- _WHAT THE EXERCISE ASKS_
Which lines of the records hold the string "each"? Report only how many of them there are.

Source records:
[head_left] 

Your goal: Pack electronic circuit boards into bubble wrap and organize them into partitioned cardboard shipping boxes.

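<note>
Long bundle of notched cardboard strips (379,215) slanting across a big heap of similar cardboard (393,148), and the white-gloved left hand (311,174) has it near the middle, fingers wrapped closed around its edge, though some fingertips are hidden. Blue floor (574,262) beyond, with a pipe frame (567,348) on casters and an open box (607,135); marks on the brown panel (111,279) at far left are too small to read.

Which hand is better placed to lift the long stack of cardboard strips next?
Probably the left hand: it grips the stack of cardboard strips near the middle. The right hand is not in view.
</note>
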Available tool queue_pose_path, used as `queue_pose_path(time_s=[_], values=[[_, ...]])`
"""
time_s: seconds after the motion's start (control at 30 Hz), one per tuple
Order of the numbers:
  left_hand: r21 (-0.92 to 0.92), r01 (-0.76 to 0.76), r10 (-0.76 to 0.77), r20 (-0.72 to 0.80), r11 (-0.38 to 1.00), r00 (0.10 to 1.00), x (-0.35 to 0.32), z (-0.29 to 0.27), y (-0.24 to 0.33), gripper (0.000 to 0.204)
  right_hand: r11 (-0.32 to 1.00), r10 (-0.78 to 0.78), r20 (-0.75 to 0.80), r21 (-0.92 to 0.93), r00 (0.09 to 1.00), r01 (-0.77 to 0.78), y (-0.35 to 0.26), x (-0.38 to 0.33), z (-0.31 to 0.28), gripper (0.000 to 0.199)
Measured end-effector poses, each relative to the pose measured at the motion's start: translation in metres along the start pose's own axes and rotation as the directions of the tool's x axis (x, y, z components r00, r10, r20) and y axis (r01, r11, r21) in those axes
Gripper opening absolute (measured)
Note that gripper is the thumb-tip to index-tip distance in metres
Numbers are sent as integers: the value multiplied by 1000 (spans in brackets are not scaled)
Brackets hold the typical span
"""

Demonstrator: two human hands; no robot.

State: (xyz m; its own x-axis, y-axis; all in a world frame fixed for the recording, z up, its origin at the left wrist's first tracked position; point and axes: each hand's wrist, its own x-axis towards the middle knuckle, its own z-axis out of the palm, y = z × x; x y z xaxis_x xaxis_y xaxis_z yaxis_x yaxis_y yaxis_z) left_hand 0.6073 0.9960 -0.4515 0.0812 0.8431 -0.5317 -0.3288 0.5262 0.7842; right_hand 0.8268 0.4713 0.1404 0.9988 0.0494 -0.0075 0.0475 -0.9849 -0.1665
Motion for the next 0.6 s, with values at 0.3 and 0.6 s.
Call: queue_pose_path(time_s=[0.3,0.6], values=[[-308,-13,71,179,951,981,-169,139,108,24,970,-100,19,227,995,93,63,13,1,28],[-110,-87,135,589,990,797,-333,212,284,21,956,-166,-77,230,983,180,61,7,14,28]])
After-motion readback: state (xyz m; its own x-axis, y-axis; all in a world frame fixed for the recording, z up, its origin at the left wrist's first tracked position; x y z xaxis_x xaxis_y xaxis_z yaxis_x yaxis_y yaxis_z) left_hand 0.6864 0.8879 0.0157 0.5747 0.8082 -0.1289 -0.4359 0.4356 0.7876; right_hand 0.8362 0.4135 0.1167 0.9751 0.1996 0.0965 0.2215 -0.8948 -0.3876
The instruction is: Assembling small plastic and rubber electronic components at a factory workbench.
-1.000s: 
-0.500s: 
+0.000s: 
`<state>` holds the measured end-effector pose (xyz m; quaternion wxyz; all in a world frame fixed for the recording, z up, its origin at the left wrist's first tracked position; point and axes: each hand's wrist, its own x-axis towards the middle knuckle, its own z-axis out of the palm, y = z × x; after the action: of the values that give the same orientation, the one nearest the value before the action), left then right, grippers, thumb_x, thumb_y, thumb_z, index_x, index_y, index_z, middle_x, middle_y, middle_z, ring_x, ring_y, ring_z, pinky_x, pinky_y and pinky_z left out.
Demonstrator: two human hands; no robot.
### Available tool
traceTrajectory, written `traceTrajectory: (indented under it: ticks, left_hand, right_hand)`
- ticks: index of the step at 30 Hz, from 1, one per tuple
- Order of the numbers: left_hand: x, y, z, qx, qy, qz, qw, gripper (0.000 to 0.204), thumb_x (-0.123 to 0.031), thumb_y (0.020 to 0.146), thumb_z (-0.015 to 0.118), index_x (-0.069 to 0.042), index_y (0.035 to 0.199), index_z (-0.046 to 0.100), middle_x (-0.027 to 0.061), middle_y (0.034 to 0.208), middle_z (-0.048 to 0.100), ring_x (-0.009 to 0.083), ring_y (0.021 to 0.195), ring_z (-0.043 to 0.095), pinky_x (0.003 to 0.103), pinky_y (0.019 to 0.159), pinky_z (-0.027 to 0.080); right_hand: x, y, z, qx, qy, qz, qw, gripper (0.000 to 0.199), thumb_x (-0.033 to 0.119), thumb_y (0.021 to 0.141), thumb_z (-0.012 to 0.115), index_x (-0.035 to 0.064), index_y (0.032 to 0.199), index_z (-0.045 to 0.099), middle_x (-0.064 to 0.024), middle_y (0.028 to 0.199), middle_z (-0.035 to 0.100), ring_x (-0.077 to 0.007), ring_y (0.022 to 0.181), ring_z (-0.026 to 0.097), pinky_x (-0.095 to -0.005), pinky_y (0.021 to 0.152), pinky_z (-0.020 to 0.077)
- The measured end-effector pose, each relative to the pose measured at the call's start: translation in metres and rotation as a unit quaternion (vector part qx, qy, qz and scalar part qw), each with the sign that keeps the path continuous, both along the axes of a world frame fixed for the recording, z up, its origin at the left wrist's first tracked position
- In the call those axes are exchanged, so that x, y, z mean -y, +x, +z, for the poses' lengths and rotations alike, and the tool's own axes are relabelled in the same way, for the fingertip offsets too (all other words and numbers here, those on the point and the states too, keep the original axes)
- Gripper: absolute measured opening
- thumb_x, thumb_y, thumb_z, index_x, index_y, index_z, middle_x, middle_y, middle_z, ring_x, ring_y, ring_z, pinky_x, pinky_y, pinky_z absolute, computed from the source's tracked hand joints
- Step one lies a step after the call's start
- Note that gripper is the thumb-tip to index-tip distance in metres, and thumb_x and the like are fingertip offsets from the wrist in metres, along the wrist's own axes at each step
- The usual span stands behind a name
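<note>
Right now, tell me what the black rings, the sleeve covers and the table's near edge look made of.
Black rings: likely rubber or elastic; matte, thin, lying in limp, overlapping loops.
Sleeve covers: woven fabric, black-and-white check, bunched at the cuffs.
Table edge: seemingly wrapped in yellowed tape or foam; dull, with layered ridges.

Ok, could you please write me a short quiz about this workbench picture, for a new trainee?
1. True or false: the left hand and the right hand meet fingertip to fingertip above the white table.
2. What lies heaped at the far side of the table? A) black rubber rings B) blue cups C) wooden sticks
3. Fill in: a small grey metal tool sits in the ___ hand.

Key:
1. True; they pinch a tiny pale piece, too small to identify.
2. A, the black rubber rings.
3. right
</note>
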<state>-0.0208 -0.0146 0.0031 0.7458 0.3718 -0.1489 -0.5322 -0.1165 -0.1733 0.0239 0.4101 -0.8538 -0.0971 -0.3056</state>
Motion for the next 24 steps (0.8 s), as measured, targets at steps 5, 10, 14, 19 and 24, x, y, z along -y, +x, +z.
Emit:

- _SOLUTION TO THE EXERCISE_
5